=== Exercise ===
Copy out each line in the material below that has the word "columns".
=======
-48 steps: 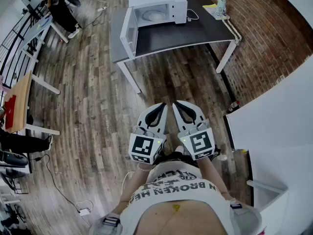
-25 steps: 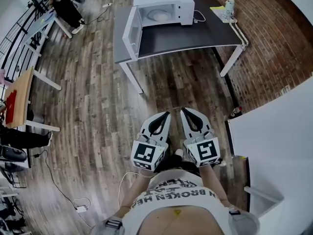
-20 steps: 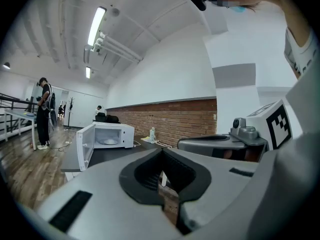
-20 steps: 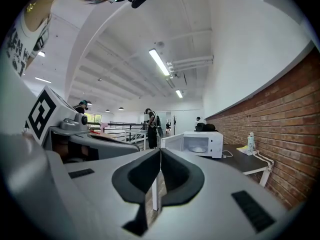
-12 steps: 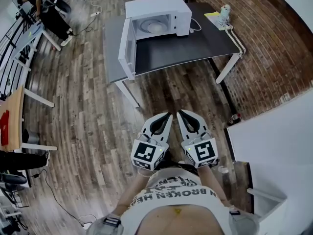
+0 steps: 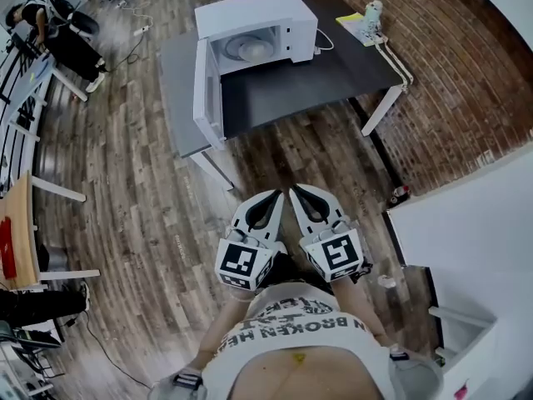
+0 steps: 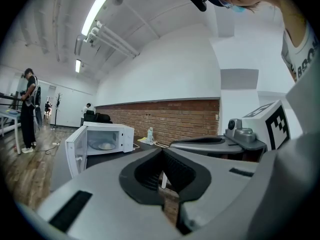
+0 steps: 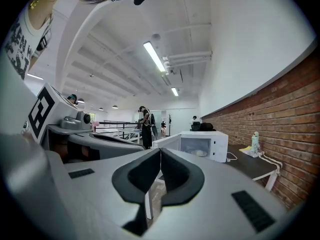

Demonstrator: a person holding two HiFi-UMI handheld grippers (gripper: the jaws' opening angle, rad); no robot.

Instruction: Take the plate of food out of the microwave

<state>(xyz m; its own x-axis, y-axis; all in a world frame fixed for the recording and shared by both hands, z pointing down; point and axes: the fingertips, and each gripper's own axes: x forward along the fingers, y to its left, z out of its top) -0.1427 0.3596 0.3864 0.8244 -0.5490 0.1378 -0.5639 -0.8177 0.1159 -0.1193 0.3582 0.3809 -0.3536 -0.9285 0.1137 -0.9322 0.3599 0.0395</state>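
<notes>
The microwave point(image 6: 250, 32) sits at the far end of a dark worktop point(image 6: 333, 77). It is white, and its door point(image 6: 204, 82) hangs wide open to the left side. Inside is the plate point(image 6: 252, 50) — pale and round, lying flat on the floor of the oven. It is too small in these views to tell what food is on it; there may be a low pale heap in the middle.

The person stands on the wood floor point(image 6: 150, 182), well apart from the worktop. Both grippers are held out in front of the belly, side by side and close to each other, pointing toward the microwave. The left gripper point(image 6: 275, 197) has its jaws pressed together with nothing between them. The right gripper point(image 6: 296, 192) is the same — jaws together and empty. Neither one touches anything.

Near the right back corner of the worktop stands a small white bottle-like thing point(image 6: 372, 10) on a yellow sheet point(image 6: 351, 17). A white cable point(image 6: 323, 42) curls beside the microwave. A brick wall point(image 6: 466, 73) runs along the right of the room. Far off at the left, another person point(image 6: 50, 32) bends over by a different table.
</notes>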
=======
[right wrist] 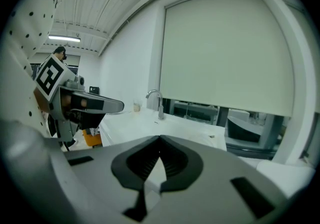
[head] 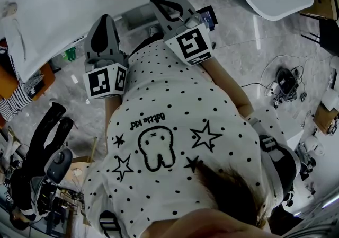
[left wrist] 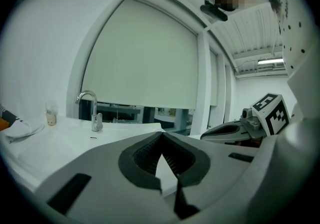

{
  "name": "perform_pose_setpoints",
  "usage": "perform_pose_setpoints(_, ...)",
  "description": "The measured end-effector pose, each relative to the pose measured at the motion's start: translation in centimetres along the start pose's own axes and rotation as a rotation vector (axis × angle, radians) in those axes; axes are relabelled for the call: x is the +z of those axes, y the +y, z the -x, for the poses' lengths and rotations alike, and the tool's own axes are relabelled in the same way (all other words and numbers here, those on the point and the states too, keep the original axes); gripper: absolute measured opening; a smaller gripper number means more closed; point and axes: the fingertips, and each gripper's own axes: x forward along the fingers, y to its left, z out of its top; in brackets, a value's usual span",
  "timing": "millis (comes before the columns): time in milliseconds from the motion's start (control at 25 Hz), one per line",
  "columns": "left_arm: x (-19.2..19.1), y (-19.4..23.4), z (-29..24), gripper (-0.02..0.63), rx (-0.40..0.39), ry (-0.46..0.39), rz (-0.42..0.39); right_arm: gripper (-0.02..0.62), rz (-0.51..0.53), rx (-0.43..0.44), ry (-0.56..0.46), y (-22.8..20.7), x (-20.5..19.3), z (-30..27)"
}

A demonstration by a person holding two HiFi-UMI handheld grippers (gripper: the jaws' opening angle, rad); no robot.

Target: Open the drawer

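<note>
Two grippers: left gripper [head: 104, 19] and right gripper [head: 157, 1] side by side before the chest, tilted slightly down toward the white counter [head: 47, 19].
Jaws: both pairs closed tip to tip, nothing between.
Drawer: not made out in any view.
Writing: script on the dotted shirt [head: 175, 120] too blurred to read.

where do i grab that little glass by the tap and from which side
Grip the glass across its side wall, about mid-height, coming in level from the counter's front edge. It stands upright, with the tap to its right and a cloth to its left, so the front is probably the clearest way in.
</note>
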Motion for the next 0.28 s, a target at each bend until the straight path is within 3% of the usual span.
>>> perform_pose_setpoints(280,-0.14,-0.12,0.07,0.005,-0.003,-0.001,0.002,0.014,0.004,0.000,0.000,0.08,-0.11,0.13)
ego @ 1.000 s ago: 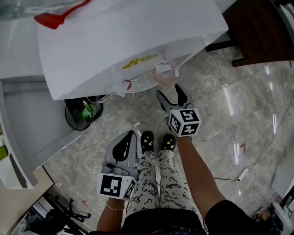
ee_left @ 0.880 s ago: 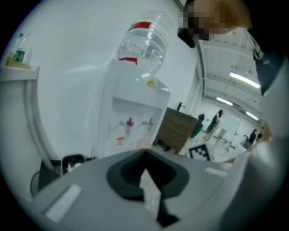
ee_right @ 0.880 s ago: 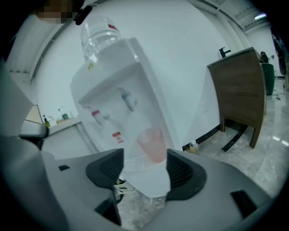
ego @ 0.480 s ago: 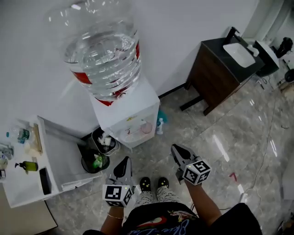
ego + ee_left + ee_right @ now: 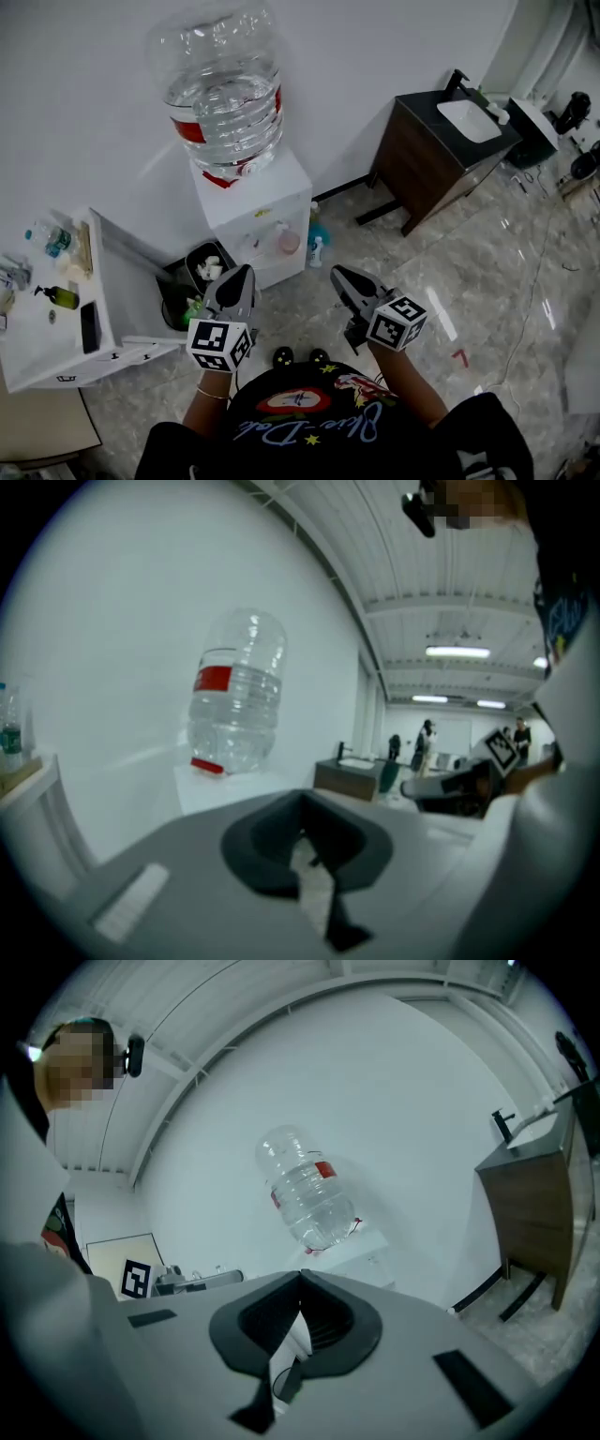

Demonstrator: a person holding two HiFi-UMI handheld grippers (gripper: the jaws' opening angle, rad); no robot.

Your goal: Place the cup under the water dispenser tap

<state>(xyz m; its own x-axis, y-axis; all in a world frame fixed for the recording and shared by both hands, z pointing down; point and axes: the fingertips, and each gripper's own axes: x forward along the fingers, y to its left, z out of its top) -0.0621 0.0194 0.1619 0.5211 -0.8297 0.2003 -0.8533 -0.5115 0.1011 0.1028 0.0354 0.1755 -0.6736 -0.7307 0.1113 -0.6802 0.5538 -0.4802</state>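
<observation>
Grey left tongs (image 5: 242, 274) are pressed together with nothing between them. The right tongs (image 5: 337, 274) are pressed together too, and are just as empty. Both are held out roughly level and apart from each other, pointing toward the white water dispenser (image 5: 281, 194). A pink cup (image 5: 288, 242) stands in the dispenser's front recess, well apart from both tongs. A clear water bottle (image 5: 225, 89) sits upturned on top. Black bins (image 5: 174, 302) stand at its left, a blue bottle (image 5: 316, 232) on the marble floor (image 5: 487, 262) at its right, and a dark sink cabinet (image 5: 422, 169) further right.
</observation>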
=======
=== Solved problem ===
  "timing": "millis (comes before the columns): time in milliseconds from the motion's start (control at 25 Hz), one per line",
  "columns": "left_arm: x (-19.2..19.1), y (-19.4..23.4), z (-29..24), gripper (-0.02..0.63), rx (-0.40..0.39), ry (-0.46..0.39), rz (-0.42..0.39); right_arm: gripper (-0.02..0.62), rz (-0.51..0.53), rx (-0.43..0.44), ry (-0.56..0.46), y (-22.8..20.7), x (-20.5..19.3), z (-30..27)"

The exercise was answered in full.